By tobyscales on February 1, 2012
The sad old demon sat in the corner of the elevator hunched over his knees, face in hands. Thick leathery skin, no longer the vibrant red of youth but purplish with age. His wings twitched and closed around him, their fine silk shredded now by the arrows of countless do-gooders.
Across from him, his charge — Ernest Trimble, a professor of English who cared nothing for his job and less for his life — swayed back and forth uneasily.
The elevator stopped and a passenger boarded: Mrs. Wells in 410. She nodded slightly and sadly at Trimble, who did not offer her assistance with the cart she dragged in behind her and which forced the demon to his feet by virtue of its size.
The demon hated Mrs. Wells with all the charcoal burning in his heart. Sure, she seemed a sweet old lady but he saw delight in her eyes the moment she smelled the booze on Ernest’s breath. Ernest couldn’t see it. He was too drunk. And anyway by the time he’d slurred out “Nice night, eh Mishuz Wells?” she’d managed to transform that gleam into self-righteous pity. She fixed him with it now, holding his blurry gaze for too long as if she were searching for something in it.
“Christ,” the demon thought to himself, “Can’t wait to get off this elevator.”
Then Mrs. Wells wrinkled her glaucomous eyes into a pitying smile and nodded quietly. “Yes. Nice night.”

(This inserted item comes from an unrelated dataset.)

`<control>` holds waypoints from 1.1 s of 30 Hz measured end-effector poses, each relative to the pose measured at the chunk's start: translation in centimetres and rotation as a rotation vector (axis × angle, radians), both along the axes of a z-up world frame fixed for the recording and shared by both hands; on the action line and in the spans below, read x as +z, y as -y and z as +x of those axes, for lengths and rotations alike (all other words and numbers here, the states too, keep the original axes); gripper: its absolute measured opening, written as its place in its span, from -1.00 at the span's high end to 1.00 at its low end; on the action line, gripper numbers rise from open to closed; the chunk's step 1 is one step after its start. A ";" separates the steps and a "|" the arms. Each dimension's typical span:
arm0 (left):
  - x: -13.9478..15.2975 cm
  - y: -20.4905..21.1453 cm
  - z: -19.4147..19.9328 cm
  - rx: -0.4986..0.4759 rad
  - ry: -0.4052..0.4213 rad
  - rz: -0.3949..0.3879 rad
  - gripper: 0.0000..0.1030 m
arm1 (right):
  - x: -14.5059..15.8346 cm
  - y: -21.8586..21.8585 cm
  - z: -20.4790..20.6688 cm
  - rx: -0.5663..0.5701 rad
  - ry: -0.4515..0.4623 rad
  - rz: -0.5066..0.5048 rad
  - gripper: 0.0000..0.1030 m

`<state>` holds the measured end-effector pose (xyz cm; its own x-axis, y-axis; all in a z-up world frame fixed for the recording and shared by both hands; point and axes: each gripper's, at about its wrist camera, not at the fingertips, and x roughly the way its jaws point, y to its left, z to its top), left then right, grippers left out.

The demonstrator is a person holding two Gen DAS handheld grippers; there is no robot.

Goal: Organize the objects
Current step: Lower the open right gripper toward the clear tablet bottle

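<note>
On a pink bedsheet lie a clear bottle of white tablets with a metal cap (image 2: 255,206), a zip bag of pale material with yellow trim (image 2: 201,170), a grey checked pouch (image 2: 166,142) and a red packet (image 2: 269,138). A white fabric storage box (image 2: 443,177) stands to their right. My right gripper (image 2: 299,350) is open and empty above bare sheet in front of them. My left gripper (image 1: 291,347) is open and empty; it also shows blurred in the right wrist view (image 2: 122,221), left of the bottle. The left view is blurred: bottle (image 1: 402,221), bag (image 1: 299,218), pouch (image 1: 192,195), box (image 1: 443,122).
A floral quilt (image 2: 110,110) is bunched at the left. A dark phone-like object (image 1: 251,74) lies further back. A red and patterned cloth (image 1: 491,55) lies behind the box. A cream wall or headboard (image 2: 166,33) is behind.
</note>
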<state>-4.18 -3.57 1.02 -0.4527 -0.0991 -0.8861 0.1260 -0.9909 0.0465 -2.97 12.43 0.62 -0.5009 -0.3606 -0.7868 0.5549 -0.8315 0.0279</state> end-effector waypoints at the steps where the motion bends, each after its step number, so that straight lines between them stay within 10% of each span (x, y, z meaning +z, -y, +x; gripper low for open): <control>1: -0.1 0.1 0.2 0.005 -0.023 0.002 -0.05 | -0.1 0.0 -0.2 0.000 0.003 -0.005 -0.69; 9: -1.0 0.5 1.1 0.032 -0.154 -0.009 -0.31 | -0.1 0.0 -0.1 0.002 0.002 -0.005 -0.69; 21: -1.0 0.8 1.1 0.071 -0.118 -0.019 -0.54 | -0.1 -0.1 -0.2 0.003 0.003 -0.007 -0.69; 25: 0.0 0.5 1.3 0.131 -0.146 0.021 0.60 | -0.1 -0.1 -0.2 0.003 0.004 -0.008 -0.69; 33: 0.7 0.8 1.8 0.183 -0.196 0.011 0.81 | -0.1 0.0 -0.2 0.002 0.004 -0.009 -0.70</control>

The demon’s stomach filled with hot bile and suddenly the depression which had filled him moments before — the creeping in his spine that had told him he was getting too old for this and that Ernest Trimble of Apartment 401 would be his last charge because he simply could not find the strength to take another soul — suddenly all that worry slid away from him and he felt glorious rage creeping up his spine as he leaned over the cold, frail body of Mrs. Wells to whisper hotly in her ear: “You’re next.”

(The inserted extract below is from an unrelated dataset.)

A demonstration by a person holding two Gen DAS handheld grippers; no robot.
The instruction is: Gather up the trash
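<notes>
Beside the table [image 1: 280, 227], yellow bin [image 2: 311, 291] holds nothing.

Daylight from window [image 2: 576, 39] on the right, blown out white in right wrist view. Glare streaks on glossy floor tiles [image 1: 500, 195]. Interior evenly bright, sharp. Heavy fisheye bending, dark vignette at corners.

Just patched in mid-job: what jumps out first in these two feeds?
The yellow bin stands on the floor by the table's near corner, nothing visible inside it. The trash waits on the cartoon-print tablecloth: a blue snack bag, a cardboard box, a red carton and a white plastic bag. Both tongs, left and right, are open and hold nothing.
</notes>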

Posted in My Work, Periodic Rambling, Wednesday Words | Tagged New York Is A, Wednesday Words, Writer's Block |
By tobyscales on January 18, 2012
I regarded my father from across the table – his moist, soft eyes deep-set among the folds of skin dripping from his high forehead. I had watched his eyes retreat beneath these folds and his forehead stretch into a vast expanse of pale flesh since I was a child, and studying both now (mottled freckles chart the constellations of a distant galaxy, silver arthropods extrude from the furrows of his brow) I know he has seen my face grow from newborn-soft to the half-hewn stubble I wear these days; indeed, that is part of the problem.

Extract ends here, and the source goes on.